● DATA
--------
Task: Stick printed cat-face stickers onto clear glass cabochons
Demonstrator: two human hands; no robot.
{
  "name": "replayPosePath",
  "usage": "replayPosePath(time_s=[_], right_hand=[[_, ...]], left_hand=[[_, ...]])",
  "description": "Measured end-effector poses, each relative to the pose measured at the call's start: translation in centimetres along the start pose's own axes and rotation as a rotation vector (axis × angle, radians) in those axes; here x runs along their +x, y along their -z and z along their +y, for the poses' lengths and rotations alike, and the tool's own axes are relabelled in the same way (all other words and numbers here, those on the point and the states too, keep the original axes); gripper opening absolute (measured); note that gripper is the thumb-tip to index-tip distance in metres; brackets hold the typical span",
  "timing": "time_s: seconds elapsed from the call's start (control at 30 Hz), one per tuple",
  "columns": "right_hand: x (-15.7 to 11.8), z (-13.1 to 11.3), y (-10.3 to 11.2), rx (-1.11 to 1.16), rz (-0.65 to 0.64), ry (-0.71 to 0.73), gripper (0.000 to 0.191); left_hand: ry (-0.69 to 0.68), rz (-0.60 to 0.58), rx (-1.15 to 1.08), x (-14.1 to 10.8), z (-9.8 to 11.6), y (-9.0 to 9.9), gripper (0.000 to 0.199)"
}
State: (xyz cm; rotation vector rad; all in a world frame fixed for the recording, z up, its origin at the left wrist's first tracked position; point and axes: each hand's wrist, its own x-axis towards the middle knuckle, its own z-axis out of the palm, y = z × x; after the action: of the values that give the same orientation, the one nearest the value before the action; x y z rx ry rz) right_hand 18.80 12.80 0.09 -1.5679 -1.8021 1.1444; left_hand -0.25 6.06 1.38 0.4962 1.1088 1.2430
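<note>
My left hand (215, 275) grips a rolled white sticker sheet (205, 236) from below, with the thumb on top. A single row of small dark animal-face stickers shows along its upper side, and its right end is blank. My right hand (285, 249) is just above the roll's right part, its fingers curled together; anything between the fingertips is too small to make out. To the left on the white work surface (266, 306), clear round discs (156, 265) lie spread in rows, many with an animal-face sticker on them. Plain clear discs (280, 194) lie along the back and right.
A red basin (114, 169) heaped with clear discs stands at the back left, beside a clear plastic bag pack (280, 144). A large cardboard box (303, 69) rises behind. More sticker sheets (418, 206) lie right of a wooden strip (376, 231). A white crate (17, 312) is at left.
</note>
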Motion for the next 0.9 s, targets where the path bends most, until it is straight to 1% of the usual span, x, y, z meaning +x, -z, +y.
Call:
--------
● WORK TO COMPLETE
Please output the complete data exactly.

● WRITTEN REPLY
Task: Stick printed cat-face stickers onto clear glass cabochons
Demonstrator: two human hands; no robot.
{
  "name": "replayPosePath",
  "usage": "replayPosePath(time_s=[_], right_hand=[[_, ...]], left_hand=[[_, ...]])",
  "description": "Measured end-effector poses, each relative to the pose measured at the call's start: translation in centimetres along the start pose's own axes and rotation as a rotation vector (axis × angle, radians) in those axes; here x runs along their +x, y along their -z and z along their +y, for the poses' lengths and rotations alike, and the tool's own axes are relabelled in the same way (all other words and numbers here, those on the point and the states too, keep the original axes); gripper opening absolute (measured); note that gripper is the thumb-tip to index-tip distance in metres; brackets hold the typical span",
  "timing": "time_s: seconds elapsed from the call's start (control at 30 Hz), one per tuple",
  "columns": "right_hand: x (-15.7 to 11.8), z (-13.1 to 11.3), y (-10.3 to 11.2), rx (-1.11 to 1.16), rz (-0.65 to 0.64), ry (-0.71 to 0.73), gripper (0.000 to 0.191); left_hand: ry (-0.69 to 0.68), rz (-0.60 to 0.58), rx (-1.15 to 1.08), x (-14.1 to 10.8), z (-9.8 to 11.6), y (-9.0 to 9.9), gripper (0.000 to 0.199)"
}
State: (xyz cm; rotation vector rad; all in a world frame fixed for the recording, z up, its origin at the left wrist's first tracked position; point and axes: each hand's wrist, its own x-axis towards the middle knuckle, its own z-axis out of the palm, y = z × x; after the action: of the values that give the same orientation, the one nearest the value before the action; x y z rx ry rz) right_hand 18.80 12.80 0.09 -1.5679 -1.8021 1.1444; left_hand -0.25 6.06 1.38 0.4962 1.1088 1.2430
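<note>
My left hand (215, 275) grips a rolled white sticker sheet (205, 236) from below, with the thumb on top. A single row of small dark animal-face stickers shows along its upper side, and its right end is blank. My right hand (285, 249) is just above the roll's right part, its fingers curled together; anything between the fingertips is too small to make out. To the left on the white work surface (266, 306), clear round discs (156, 265) lie spread in rows, many with an animal-face sticker on them. Plain clear discs (280, 194) lie along the back and right.
A red basin (114, 169) heaped with clear discs stands at the back left, beside a clear plastic bag pack (280, 144). A large cardboard box (303, 69) rises behind. More sticker sheets (418, 206) lie right of a wooden strip (376, 231). A white crate (17, 312) is at left.
</note>
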Motion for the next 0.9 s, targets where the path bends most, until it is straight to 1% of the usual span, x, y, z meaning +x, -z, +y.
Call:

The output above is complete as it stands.